**ASSIGNMENT:**
Set down the lines below exactly as they stand, please. Go from the first through the one containing "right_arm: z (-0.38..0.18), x".

**RECORDED INFORMATION:**
_ _ _ _ _ _ _

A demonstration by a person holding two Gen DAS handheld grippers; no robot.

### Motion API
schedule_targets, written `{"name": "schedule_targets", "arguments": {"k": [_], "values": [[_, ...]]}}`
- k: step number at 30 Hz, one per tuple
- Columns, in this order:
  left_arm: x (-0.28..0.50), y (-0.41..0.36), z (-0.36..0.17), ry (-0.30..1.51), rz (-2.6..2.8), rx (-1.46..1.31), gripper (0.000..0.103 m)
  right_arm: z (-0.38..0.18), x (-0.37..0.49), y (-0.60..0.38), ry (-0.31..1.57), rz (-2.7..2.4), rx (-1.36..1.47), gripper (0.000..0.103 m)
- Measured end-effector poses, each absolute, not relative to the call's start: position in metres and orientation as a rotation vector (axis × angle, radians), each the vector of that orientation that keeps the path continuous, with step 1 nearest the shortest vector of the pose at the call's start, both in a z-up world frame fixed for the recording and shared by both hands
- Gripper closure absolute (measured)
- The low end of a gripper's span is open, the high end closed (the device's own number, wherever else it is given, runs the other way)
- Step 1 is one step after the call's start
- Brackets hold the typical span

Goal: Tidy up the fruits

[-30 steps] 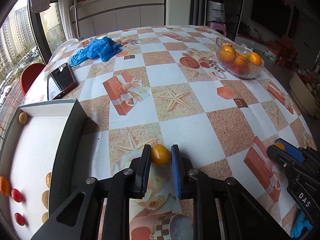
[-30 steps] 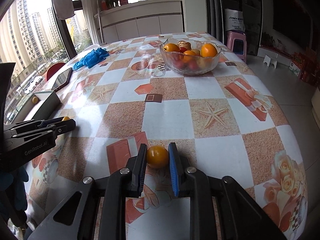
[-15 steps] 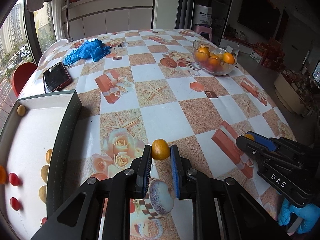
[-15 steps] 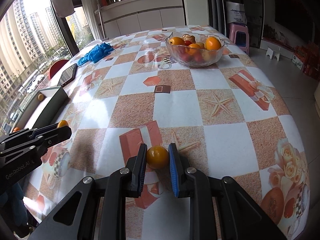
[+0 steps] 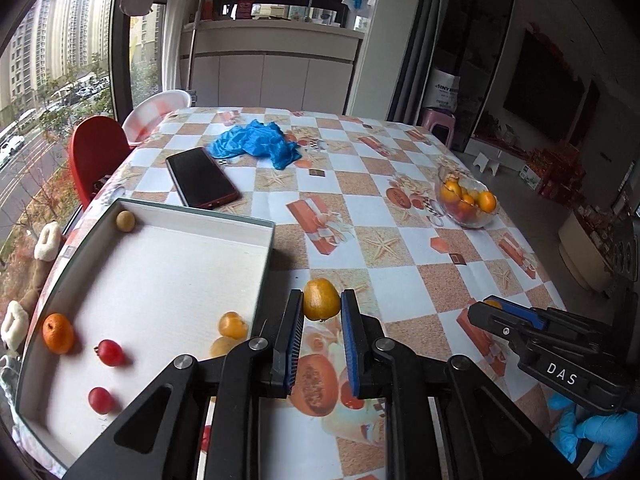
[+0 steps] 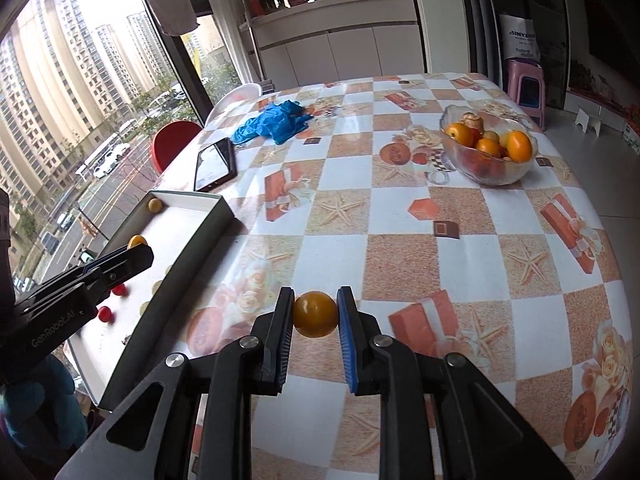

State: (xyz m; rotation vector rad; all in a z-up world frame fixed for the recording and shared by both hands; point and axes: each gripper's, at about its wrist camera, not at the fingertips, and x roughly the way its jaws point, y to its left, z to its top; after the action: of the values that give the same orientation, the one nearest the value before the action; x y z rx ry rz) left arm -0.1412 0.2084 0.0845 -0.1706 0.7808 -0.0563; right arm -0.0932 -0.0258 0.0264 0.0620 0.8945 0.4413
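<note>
Left gripper [image 5: 321, 312] clamped on a small orange fruit [image 5: 321, 299] just right of the tray's [image 5: 268, 258] right wall, right gripper [image 6: 315, 314] pinching a round yellow-orange fruit [image 6: 315, 313] above the table's [image 6: 400, 216] near edge.

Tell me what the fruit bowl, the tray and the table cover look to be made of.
Fruit bowl: clear glass, or possibly clear plastic; the fruit shows through its glossy, wavy-rimmed wall.
Tray: looks like cardboard, a box lid perhaps; matte white inside with faint ribbing, thin dark green-grey walls.
Table cover: probably wipeable plastic or oilcloth; printed checks lie smooth with a slight sheen near the window.
</note>
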Motion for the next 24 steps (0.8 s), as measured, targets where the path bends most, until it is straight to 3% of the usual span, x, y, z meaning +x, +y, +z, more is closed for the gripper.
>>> {"name": "schedule_targets", "arguments": {"k": [12,24], "values": [[-0.161,0.299,0.059,0.810,0.162,-0.225,0.083,0.032,-0.098,0.099,0.941,0.644,-0.067,0.079],[-0.164,0.328,0.034,0.868,0.202,-0.261,0.083,0.016,-0.094,0.159,1.003,0.701,-0.139,0.080]]}}
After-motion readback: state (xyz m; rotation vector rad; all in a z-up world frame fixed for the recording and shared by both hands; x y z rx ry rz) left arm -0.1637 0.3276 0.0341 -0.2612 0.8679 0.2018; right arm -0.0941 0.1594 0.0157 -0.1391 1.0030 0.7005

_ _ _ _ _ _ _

**ANSWER:**
A demonstration by a person holding two Gen DAS handheld grippers; no robot.

### Motion API
schedule_targets, written `{"name": "schedule_targets", "arguments": {"k": [_], "values": [[_, ...]]}}`
- k: step number at 30 Hz, one per tuple
- Columns, in this order:
  left_arm: x (-0.28..0.50), y (-0.41..0.36), z (-0.36..0.17), ry (-0.30..1.51), rz (-2.6..2.8), rx (-1.46..1.31), gripper (0.000..0.103 m)
  right_arm: z (-0.38..0.18), x (-0.37..0.49), y (-0.60..0.38), ry (-0.31..1.57), rz (-2.7..2.4), rx (-1.36..1.47), gripper (0.000..0.103 m)

The response is now done.